ACTIVITY
Give back, exactly as written, the lines from the first line of the data below through the line with "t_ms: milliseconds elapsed", and omit the pictures.

Dataset items

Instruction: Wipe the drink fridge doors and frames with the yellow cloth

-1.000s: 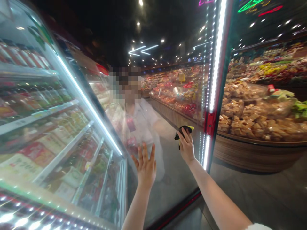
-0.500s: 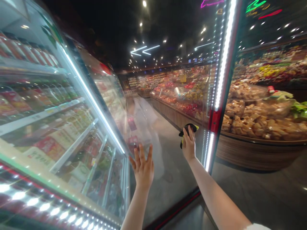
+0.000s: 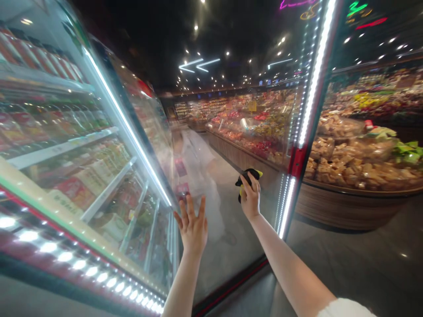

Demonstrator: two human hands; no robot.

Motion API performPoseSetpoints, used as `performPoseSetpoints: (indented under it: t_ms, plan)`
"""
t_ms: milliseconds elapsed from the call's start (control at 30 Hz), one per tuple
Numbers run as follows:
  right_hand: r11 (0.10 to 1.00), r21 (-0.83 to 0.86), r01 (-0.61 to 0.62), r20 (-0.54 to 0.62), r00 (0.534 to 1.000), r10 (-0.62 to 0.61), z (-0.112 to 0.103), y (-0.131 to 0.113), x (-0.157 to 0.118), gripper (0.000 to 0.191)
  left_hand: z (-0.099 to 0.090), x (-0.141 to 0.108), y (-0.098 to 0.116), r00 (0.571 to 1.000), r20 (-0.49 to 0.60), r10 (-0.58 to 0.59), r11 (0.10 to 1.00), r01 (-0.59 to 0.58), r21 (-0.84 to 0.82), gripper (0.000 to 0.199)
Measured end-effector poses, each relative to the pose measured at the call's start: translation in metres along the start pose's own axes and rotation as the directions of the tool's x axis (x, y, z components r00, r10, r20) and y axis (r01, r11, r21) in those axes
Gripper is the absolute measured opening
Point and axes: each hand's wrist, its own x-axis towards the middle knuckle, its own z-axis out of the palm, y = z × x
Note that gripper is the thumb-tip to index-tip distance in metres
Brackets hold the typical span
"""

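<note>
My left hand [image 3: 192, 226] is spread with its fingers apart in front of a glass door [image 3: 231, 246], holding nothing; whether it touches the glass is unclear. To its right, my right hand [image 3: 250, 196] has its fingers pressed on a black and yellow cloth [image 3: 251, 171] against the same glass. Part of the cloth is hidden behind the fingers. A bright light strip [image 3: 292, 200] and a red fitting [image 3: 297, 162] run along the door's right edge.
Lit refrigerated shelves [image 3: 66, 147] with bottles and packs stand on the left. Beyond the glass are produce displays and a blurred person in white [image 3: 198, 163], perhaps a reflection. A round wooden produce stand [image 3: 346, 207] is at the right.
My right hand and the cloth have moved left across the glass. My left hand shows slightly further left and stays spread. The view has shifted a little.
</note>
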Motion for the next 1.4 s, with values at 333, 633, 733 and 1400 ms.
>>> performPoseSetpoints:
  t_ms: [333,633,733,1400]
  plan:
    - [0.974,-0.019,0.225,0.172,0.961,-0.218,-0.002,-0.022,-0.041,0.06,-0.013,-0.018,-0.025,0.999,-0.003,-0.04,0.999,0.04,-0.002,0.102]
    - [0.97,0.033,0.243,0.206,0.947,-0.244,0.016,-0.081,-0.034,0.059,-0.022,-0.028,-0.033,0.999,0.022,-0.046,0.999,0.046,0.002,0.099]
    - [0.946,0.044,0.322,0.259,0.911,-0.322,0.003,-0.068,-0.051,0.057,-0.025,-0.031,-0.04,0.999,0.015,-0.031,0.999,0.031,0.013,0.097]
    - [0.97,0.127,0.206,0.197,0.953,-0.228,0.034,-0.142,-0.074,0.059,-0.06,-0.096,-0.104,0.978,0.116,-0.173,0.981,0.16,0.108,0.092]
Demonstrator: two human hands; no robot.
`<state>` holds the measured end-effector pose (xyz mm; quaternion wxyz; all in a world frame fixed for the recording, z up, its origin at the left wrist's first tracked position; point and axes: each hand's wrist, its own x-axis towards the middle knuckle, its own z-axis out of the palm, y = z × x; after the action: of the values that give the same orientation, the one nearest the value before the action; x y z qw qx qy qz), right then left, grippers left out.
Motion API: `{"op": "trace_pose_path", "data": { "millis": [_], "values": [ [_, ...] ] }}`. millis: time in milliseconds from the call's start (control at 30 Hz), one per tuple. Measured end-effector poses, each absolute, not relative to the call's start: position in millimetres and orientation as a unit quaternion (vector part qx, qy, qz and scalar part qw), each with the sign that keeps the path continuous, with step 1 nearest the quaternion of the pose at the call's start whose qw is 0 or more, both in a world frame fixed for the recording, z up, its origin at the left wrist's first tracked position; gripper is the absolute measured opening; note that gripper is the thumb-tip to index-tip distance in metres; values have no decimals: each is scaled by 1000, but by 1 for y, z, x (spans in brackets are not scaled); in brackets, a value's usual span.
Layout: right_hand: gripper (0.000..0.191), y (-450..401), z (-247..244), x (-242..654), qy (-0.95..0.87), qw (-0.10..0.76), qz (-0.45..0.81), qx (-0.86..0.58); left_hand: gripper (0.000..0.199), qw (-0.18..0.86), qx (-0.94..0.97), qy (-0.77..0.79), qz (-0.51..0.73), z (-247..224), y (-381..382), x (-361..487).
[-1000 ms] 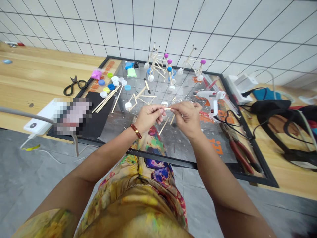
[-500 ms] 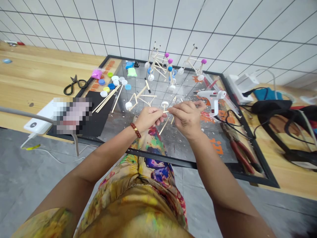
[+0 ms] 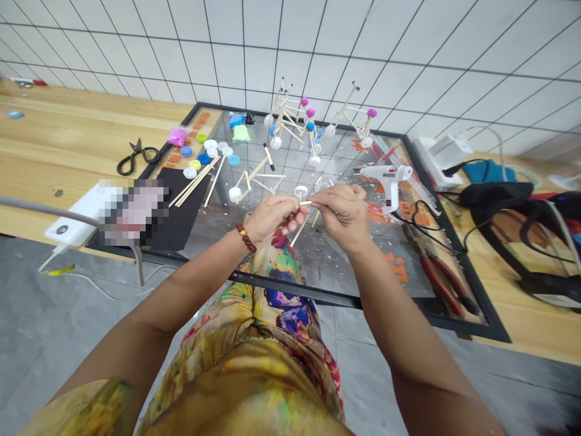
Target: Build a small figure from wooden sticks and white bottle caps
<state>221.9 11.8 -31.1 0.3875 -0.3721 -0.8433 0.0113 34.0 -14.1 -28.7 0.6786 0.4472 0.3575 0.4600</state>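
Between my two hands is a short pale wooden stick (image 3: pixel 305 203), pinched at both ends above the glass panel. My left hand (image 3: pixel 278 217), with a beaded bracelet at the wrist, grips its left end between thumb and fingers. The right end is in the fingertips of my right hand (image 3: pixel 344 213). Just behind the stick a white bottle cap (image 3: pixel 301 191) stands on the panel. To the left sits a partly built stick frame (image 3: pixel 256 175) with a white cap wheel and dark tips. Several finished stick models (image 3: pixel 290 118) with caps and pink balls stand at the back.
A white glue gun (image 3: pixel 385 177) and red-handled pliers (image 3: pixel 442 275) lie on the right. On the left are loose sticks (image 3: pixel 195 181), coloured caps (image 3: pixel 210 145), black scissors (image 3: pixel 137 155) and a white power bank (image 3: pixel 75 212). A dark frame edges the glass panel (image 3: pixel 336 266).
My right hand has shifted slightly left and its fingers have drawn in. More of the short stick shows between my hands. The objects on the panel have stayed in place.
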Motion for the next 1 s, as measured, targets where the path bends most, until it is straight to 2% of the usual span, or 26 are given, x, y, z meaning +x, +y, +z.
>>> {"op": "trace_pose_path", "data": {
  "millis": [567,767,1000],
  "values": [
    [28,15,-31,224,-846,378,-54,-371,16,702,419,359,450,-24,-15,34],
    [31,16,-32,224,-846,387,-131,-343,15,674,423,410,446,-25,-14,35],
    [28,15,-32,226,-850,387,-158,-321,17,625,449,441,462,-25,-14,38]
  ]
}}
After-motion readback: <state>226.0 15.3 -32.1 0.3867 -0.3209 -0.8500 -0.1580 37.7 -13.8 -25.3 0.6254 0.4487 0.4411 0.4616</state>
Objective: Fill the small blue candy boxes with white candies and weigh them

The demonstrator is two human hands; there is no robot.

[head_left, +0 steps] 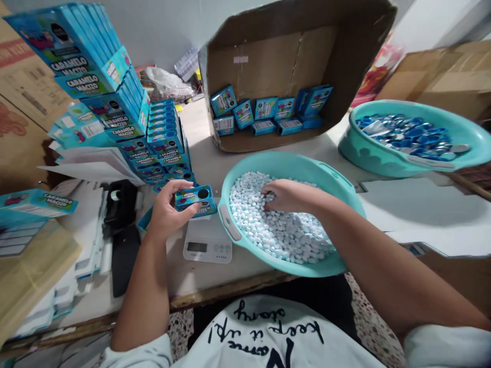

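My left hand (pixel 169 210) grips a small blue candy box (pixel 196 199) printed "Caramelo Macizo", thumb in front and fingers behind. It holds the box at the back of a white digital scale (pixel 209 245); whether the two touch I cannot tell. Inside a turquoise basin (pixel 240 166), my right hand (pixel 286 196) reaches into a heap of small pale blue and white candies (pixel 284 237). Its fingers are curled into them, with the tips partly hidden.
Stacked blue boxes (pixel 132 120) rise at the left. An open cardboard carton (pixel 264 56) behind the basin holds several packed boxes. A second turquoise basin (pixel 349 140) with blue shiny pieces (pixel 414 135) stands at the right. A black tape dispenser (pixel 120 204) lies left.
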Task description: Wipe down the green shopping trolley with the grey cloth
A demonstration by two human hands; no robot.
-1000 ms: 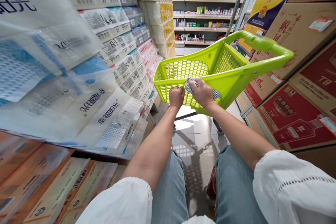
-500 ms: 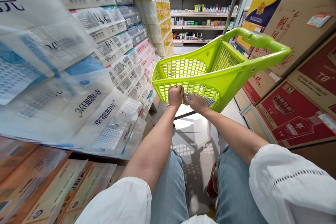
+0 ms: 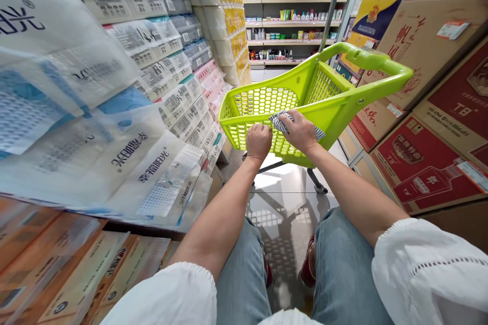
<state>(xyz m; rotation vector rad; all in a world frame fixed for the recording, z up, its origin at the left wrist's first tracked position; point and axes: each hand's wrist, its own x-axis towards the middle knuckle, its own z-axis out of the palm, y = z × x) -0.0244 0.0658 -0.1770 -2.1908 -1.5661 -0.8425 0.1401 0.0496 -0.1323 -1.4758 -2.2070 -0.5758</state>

SOLVED EXERCISE
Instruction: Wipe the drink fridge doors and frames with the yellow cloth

-1.000s: 
-0.500s: 
+0.000s: 

Demonstrator: two human hands; no robot.

Motion API performPoseSetpoints, used as `performPoseSetpoints: (indented under it: t_ms, plan)`
"""
t_ms: milliseconds elapsed from the call's start (control at 30 Hz), one per tuple

The exercise is done, with nothing more to add.